Le prince héritier d’Abou Dhabi, Mohammed ben Zayed al-Nahyane, a déclaré soutenir la politique sécuritaire controversée de la Chine dans le Xinjiang.

Suite à des attentats sanglants attribués à des membres de la minorité majoritairement musulmane des Ouïghours, le gouvernement impose des mesures de sécurité strictes dans cette vaste région.

La Chine est soupçonnée d’avoir interné jusqu’à un million de personnes dans des camps de rééducation, appelés par Beijing, «centres de formation professionnelle» destinés à lutter contre la radicalisation islamiste.

Durant sa rencontre à Beijing avec le président Xi Jinping, le cheikh Mohammed ben Zayed al-Nahyane a déclaré que son pays «apprécie hautement les efforts déployés par la Chine pour protéger les droits et les intérêts des minorités ethniques», selon la télévision chinoise CCTV.

«Les Emirats arabes unis sont disposés à renforcer leur coopération en matière de sécurité avec la Chine, à lutter avec elle contre les forces extrémistes terroristes, dont le Mouvement islamique du Turkestan oriental, ainsi qu’à préserver la sécurité nationale et la paix régionale». Le Mouvement islamique du Turkestan oriental est une organisation islamiste militant pour l’indépendance du Xinjiang.

De son côté, Xi Jinping a remercié les Emirats arabes unis pour leur «soutien précieux sur la question du Xinjiang» et appelé à «renforcer la coopération en matière de lutte antiterroriste», selon CCTV.

La prise de position de Mohammed ben Zayed al-Nahyane arrive à un moment où la Chine recherche des appuis diplomatiques pour valider sa politique de sécurité dans la région.

La Turquie est le seul pays à majorité musulmane à avoir jusqu’ici dénoncé en public la Chine.

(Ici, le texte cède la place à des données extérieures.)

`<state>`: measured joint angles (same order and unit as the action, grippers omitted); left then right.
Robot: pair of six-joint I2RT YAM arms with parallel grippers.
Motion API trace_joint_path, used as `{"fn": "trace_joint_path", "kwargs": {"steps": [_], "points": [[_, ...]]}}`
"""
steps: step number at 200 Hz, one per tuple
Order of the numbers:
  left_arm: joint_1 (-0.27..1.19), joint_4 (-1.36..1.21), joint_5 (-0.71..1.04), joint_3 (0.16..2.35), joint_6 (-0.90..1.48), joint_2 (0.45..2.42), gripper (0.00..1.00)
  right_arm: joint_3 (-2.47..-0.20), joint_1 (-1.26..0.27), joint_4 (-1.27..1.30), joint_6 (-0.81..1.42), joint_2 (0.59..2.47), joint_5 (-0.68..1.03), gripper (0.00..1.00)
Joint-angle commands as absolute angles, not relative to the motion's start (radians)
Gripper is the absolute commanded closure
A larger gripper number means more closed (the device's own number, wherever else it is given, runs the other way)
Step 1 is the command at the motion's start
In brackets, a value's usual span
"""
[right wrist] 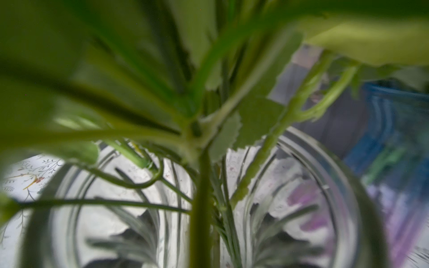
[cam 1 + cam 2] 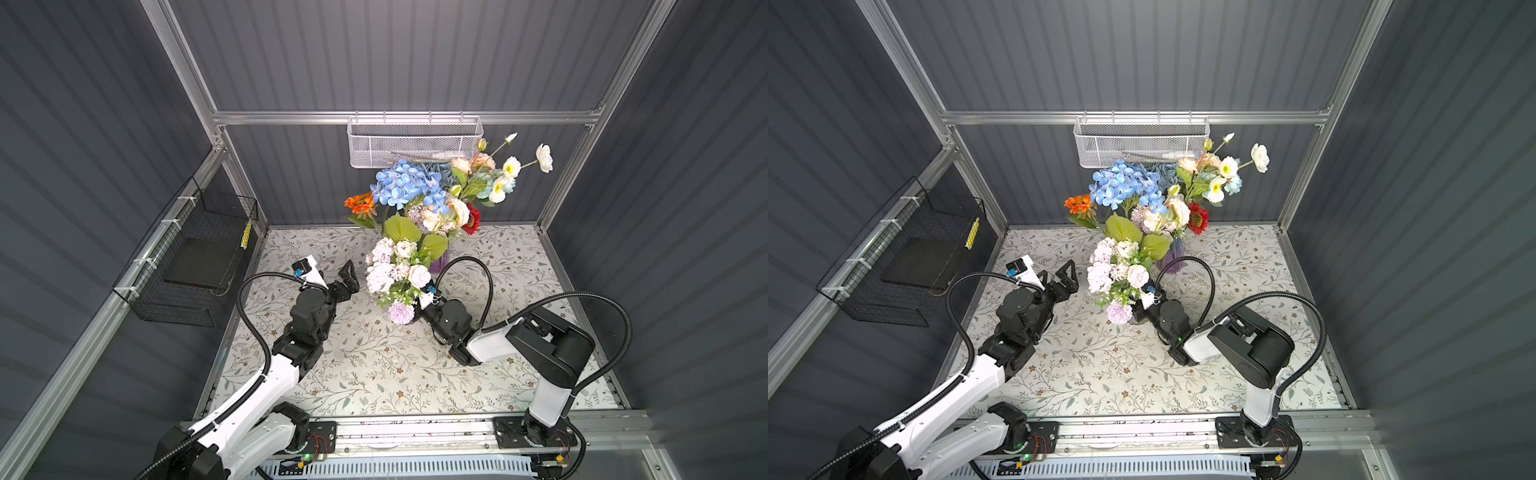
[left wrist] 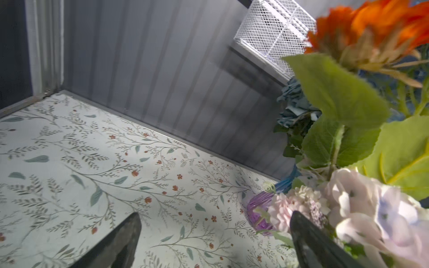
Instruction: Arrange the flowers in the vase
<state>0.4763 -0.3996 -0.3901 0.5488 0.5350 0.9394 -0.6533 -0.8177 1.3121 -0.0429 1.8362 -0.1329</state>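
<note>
The left tool (image 2: 350, 280) hangs with its jaws wide apart, just beside the pale flowers (image 2: 392, 270), holding nothing. The right tool (image 2: 422, 311) is buried under those blooms at the clear jar (image 1: 336, 185), where their stems stand; whether it grips I cannot tell. A taller bunch (image 2: 415, 187) fills the purple vase (image 2: 440, 261) behind. If that arm pulls away with a stem snagged, I reckon the jar tips over onto the surface (image 2: 374, 374).
</note>
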Motion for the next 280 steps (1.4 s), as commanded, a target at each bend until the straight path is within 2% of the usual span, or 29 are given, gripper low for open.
{"fn": "trace_joint_path", "kwargs": {"steps": [1,101,155,180,222,280], "points": [[0.463,-0.367,-0.429,0.528,0.547,0.899,0.0,-0.74,-0.839,1.353,-0.061,1.869,-0.125,0.54],[0.462,-0.343,-0.44,0.529,0.514,0.877,0.0,-1.055,-0.874,1.22,-0.069,2.069,-0.102,0.47],[0.461,-0.302,-0.473,0.532,0.499,0.832,0.0,-1.179,-0.873,1.165,-0.083,2.14,-0.091,0.37],[0.46,-0.282,-0.498,0.536,0.484,0.803,0.0,-1.166,-0.873,1.172,-0.086,2.126,-0.076,0.28],[0.443,-0.222,-0.559,0.549,0.497,0.772,0.0,-1.056,-0.873,1.237,-0.083,2.055,-0.073,0.01],[0.365,-0.133,-0.621,0.537,0.532,0.736,0.0,-0.812,-0.874,1.325,-0.08,1.902,-0.105,0.01]]}}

Mais début juillet, lors d’une visite en Chine, le président turc Recep Tayyip Erdogan avait au contraire vanté la politique chinoise, déclarant que les gens vivaient «heureux» dans la région.

Mi-juillet, 37 pays (dont la Russie, l’Arabie saoudite et l’Algérie) ont écrit aux Nations Unies pour soutenir Pékin. Elle fait suite à une lettre de 22 autres nations occidentales dénonçant à l’inverse les internements au Xinjiang.